Statistics: Chapter 1 - Data Collection Flashcards
What is a Population
A population consists of all the items we are interested in.
(Note, there aren’t always people)
What is a Sample
A sample is a subset of items chosen from a population.
What is a Sampling Unit
Each individual item in the population that can be sampled is known as a sampling unit.
What is a Sampling Frame
Often sampling units of a population are individually named or numbered to form a list called the sampling frame.

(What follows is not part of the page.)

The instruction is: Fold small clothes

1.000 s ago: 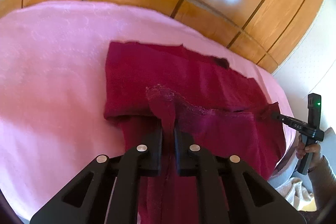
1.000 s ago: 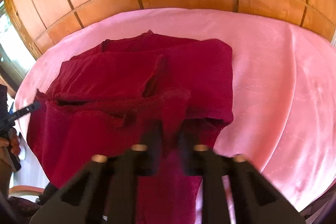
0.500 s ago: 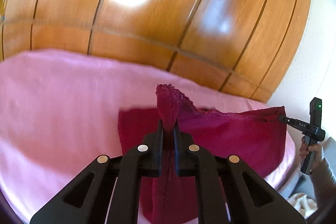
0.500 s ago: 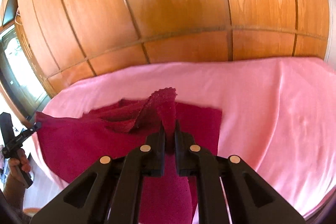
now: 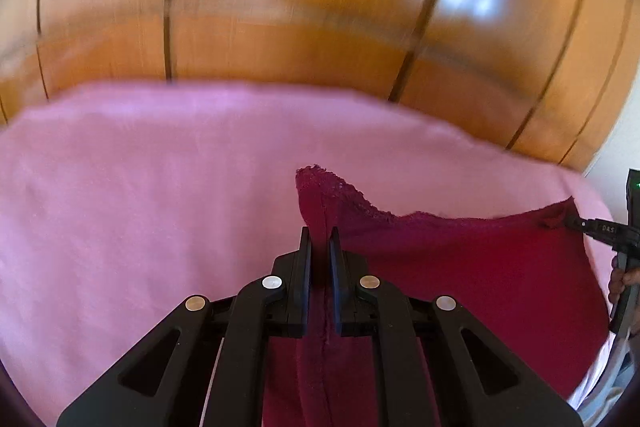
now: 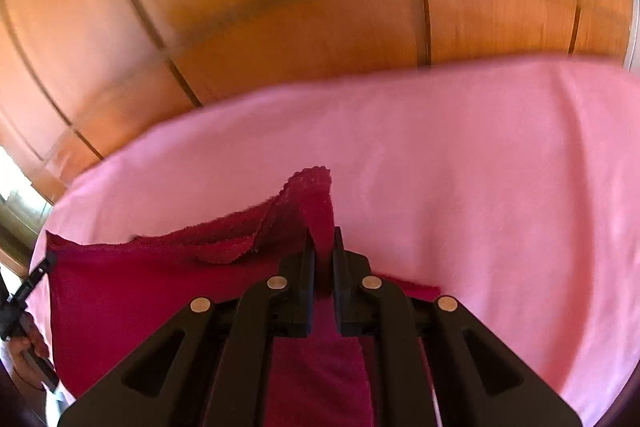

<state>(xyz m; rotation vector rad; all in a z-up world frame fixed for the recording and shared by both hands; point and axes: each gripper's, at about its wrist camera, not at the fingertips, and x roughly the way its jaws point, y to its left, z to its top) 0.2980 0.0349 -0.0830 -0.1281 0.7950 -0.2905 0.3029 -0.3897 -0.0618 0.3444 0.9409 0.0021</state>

Advantages and Disadvantages of a Census
Advantages:
- Should give completely accurate result.
Disadvantages:
- Time consuming and expensive
- Can not be used when testing involves destruction
- Large volume of data to process
Advantages and Disadvantages of a Sample
Advantages:
- Less expensive
- Less time consuming
- Less data to process
Disadvantages:
- Data may not be accurate
- Sample mag not be large enough to represent small sun-groups of the population
What is Random Sampling
Where each thing in your sample frame has an equal chance of being chosen.
Method of how to do Simple Random Sampling
To carry out a simple random sample, size n, from a population size N, firstly you need a sampling frame.
Each item is assigned a different number from 1 to N. Use a random number generator to select ‘n’ unique numbers or ‘lottery sampling’ (names in a hat).
Choose the items corresponding to these numbers to form the sample.
Advantages of Simple Random Sampling
- Bias free
- Easy and cheap to implement for small populations and samples
- Each sampling unit has a known equal chance of being selected
Disadvantages of Simple Random Sampling
- Not suitable when population size is large
- Sample may not accurately reflect the population
- A sampling frame is needed
Method of how to do Systematic Sampling
In systematic sampling, the required elements are chosen at regular intervals from an ordered list.
To carry out a systematic sample, size n, from a population, size N, you need a sampling frame.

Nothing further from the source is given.